Film Review: Hereditary

‘Collateral Damage’…

“She wasn’t altogether there at the end,” says Annie Graham (Toni Collette) of her mother, Ellen, while delivering her eulogy. She also describes the departed woman, with whom Annie had a none-too-warm relationship, as ‘secretive’ and ‘private’. Among those attending the funeral are her husband Steve (Gabriel Byrne), teenaged son Peter (Alex Wolff) and daughter Charlie (Milly Shapiro). Soon after the burial, Steve receives a call that the body has been desecrated, a fact he keeps hidden from his wife. A few cryptic secrets are unravelled by the quartet and strange – and needless to say – gruesome goings-on result. One of the more innocuous, and yet spooky sounds in the film is that of the 13-year-old Charlie’s clucking: the viewer learns to expect more than something sinister thereafter.

The film opens, and closes, with a long shot of a treehouse which morphs into miniature houses and models that Annie the artist constructs and paints. Though the film opens on a sedate note, first-time feature director Ari Aster, having directed six shorts before this, seems to have the pulse of the viewer (literally so!) within a half-hour of the movie. When Annie is heard speaking her mind at a grief counselling meeting, the family is projected as dysfunctional, with only Steve having a semblance of being normal. The director ups the ante when Joan (Ann Dowd) enters the scene, urging Annie to attend seances which the latter then attempts to perform at home with husband and son. With depictions amidst scriptures from an unknown language, the film seems to supply the ‘X’planation towards the end.

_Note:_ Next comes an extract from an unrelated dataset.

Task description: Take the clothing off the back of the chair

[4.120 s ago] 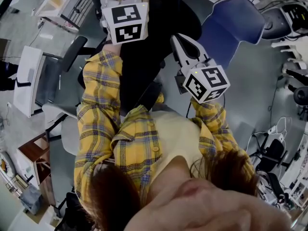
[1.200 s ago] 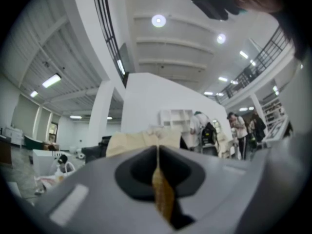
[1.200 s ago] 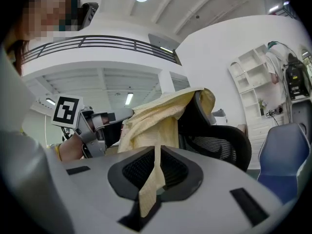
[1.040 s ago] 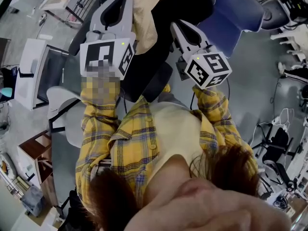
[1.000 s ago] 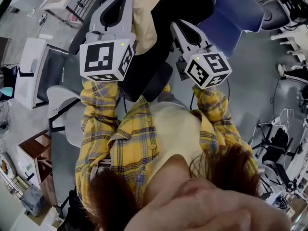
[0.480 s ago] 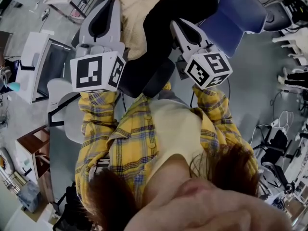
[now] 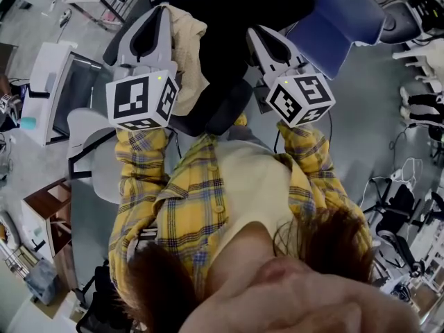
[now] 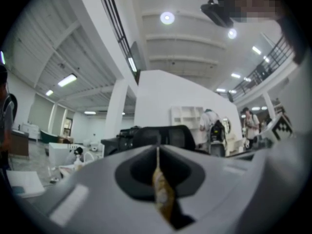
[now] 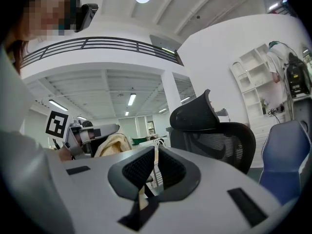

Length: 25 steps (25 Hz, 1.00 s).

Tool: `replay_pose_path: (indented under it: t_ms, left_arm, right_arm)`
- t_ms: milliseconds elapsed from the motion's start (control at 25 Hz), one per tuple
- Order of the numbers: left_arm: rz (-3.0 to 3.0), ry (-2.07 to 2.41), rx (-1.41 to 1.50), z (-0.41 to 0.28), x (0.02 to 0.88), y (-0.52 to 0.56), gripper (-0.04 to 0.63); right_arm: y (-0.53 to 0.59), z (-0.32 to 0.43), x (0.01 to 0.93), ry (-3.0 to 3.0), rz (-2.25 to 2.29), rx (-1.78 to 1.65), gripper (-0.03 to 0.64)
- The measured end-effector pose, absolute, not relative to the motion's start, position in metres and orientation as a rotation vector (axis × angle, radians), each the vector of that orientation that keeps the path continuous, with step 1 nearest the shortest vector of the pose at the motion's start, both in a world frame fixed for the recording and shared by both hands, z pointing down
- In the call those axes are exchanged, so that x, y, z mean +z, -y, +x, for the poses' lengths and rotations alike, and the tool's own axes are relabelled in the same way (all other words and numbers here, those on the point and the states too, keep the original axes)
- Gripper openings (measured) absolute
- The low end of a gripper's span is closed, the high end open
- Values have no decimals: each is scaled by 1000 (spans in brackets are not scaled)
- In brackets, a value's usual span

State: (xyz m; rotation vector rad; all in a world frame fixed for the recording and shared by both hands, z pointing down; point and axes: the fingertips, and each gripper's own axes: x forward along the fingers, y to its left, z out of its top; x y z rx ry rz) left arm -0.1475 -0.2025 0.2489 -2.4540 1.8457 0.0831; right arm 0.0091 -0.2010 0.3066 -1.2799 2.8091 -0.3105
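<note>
In the head view, the left gripper (image 7: 165, 11) sits in the upper left of the frame. The cream garment (image 7: 184, 50) hangs along its right side, with its long axis running from top to bottom of the frame. The garment lies between that gripper and the black chair (image 7: 232, 19) at upper centre, touching the chair's dark edge. The right gripper (image 7: 258, 39) is right of the chair, apart from the cloth.

In the left gripper view, the jaws are pressed together on a fold of tan cloth (image 8: 162, 196) at lower centre.

In the right gripper view, the jaws (image 9: 156, 151) are together with nothing clearly held. The garment (image 9: 115, 144) bunches at centre left, and the chair (image 9: 214, 135) stands to the right.

The left hand has the cloth, so clearing the chair likely means drawing it toward the frame's lower left.
</note>
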Motion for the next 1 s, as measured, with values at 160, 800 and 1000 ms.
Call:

Even at two hours plus, Hereditary is a compact film with elements from the supernatural linking the drama and horror genres. Debutante Mily Shapiro is superb and even Wolff, with a few dialogues, excels. But the film belongs to the Australian Oscar-nominated Toni Colette, who almost carries off the film single-handedly. And with excellent support from cinematographer Pawel Pogorzelski and Colin Stetson’s music score, writer-director Aster’s debut film seems set to be the horror film of the year.